Of the entries below, return exactly those lines that fall between the one containing "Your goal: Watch" and the one containing "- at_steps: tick", the two end lines included.
=== Data in this exercise ===
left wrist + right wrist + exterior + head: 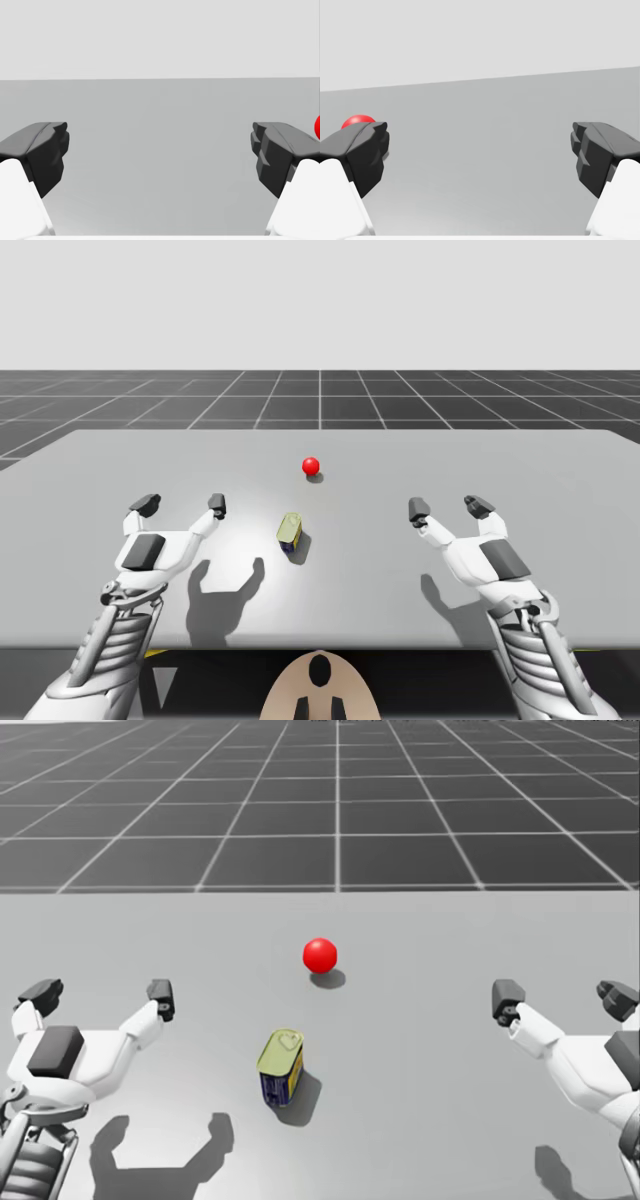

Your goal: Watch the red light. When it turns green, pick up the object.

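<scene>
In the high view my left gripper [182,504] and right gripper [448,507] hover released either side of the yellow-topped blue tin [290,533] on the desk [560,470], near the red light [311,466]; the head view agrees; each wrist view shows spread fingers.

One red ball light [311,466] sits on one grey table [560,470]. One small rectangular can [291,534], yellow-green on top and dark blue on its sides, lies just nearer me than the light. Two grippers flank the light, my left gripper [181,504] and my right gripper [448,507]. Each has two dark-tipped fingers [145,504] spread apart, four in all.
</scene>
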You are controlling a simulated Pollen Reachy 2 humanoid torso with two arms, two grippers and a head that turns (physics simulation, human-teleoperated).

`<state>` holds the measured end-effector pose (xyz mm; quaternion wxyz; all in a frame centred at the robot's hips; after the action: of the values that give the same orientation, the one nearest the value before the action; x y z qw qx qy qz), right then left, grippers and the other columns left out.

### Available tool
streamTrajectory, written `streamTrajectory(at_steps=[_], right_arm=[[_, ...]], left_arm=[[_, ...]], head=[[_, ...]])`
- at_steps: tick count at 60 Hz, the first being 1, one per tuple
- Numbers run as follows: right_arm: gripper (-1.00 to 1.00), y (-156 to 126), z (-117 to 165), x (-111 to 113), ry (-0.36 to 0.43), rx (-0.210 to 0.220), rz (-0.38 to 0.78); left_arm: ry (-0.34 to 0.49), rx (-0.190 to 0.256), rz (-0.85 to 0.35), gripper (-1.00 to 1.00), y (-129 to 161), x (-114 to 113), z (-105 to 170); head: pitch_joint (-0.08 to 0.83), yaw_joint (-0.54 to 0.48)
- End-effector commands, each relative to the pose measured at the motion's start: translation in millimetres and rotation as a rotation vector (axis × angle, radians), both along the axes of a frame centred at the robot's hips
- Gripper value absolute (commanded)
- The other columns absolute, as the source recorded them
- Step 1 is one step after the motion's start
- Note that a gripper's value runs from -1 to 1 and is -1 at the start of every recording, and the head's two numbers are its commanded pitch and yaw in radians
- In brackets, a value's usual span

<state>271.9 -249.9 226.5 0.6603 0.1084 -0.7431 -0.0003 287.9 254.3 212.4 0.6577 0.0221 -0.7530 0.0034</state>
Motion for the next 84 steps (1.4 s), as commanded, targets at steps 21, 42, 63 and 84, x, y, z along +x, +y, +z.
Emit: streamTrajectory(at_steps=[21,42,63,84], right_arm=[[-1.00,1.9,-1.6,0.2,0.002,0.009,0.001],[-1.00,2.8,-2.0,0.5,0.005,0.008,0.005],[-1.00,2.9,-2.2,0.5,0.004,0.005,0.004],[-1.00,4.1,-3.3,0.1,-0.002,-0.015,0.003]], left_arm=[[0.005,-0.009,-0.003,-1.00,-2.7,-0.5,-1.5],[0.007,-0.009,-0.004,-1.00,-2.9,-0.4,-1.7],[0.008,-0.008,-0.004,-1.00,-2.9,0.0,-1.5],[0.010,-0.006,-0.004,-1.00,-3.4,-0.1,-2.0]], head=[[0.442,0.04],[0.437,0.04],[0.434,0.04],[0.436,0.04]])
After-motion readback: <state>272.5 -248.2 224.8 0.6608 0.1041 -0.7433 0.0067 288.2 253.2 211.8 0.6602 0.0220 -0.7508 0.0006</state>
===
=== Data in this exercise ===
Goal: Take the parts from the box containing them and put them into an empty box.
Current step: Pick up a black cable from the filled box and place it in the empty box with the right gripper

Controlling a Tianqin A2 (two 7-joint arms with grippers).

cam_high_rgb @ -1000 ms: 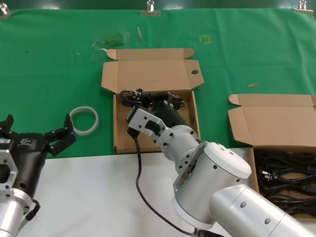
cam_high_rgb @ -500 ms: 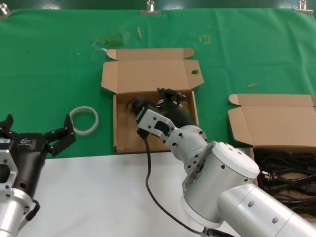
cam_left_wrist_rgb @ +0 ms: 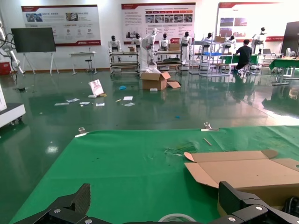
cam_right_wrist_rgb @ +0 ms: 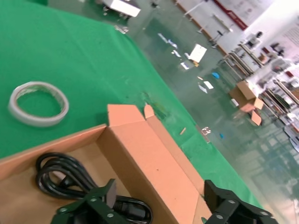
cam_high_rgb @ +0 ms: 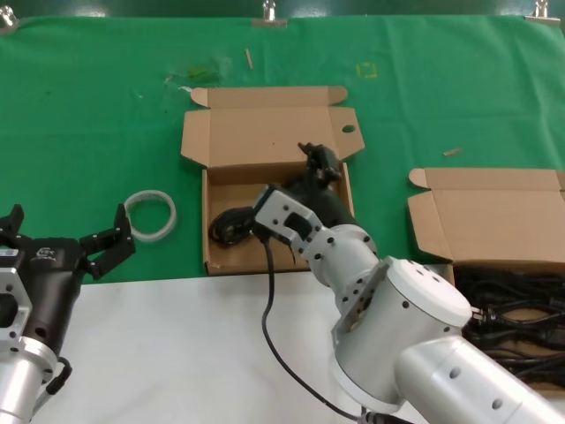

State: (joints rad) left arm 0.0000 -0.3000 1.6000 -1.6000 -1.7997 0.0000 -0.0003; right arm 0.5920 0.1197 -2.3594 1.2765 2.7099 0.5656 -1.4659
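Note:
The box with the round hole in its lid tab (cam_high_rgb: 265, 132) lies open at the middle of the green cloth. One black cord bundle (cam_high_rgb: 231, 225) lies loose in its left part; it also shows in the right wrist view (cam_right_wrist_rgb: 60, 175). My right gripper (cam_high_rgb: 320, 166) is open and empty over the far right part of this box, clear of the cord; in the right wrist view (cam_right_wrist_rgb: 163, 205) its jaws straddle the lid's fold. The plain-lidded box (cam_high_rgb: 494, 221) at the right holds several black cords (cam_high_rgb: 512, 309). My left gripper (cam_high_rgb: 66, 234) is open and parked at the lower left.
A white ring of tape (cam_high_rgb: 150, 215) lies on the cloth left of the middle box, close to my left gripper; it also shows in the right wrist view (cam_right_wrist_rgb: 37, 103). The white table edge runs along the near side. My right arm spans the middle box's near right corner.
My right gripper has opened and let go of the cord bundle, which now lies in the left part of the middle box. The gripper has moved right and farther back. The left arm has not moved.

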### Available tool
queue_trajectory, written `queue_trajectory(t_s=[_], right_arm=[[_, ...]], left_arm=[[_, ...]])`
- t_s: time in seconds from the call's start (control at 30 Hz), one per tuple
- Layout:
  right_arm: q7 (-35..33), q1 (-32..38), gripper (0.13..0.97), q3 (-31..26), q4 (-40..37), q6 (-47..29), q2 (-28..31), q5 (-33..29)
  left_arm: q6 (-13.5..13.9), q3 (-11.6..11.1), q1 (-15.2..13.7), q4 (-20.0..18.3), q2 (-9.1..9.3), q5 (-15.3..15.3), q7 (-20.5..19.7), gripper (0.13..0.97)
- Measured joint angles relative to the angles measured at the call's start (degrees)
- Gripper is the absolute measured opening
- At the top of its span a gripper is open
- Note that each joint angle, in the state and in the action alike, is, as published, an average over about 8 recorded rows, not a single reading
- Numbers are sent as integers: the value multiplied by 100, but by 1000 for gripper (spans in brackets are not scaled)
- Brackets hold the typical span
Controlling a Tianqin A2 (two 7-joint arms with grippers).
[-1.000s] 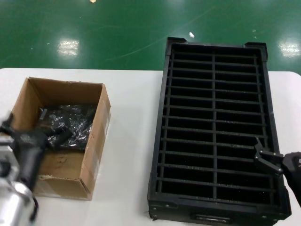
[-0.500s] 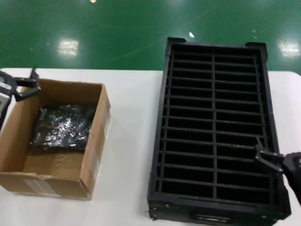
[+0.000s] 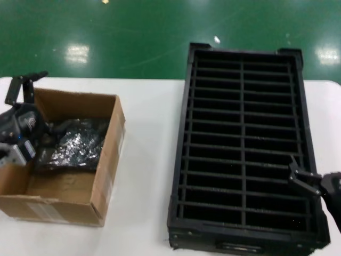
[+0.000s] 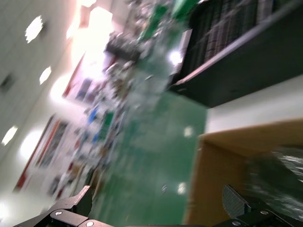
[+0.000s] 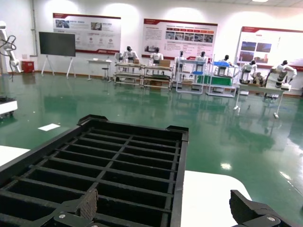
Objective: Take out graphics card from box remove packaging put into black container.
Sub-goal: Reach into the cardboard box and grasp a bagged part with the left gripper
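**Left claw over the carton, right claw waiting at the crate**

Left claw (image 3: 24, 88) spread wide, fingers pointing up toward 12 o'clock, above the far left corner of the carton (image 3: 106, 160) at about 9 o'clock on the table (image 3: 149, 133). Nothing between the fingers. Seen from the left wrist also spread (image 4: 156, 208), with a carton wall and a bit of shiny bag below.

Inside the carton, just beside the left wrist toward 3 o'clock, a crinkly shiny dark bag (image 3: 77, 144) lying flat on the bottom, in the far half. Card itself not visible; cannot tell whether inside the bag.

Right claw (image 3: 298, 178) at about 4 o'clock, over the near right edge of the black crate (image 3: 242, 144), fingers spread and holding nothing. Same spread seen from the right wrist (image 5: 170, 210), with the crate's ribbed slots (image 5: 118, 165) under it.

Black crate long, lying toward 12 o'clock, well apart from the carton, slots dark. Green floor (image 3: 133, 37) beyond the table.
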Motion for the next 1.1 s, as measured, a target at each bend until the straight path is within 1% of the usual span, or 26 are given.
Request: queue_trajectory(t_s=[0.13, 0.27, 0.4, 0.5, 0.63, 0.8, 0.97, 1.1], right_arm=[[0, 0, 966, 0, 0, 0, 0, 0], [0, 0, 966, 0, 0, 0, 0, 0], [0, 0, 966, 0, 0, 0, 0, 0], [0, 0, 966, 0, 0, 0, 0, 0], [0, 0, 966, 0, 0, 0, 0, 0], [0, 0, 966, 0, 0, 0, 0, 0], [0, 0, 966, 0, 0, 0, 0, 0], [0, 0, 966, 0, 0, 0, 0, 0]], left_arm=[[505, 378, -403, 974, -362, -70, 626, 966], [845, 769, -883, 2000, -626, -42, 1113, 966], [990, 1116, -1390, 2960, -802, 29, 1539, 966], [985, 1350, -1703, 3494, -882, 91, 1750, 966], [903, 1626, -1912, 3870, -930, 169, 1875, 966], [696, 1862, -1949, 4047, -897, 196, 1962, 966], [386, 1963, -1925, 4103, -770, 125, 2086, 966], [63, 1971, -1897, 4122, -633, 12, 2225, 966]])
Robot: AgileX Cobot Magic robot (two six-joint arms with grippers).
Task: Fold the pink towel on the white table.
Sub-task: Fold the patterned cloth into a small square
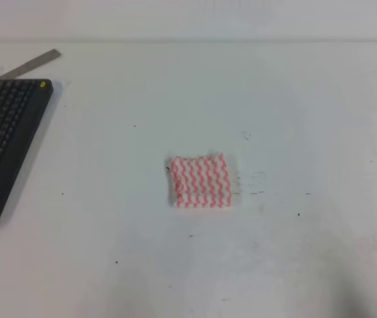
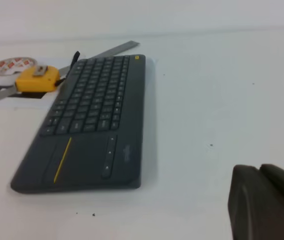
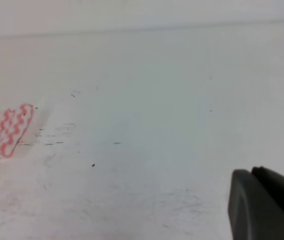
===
**Response area**
Your goal: Watch the red light. When it turns green, pick up the object.

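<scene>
In the high view my left gripper [182,504] and right gripper [448,507] hover released either side of the yellow-topped blue tin [290,533] on the desk [560,470], near the red light [311,466]; the head view agrees; each wrist view shows spread fingers.

One red ball light [311,466] sits on one grey table [560,470]. One small rectangular can [291,534], yellow-green on top and dark blue on its sides, lies just nearer me than the light. Two grippers flank the light, my left gripper [181,504] and my right gripper [448,507]. Each has two dark-tipped fingers [145,504] spread apart, four in all.
</scene>
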You are controlling a simulated Pollen Reachy 2 humanoid torso with two arms, two grippers and a head that turns (physics simulation, human-teleoperated).

`<state>` holds the measured end-effector pose (xyz mm; quaternion wxyz; all in a frame centred at the robot's hips; after the action: of the values that give the same orientation, the one nearest the value before the action; x y z qw qx qy qz), right then left, grippers and the other columns left out.

### Available tool
streamTrajectory, written `streamTrajectory(at_steps=[_], right_arm=[[_, ...]], left_arm=[[_, ...]], head=[[_, ...]])`
- at_steps: tick count at 60 Hz, the first being 1, one per tuple

Nothing further is required of the output.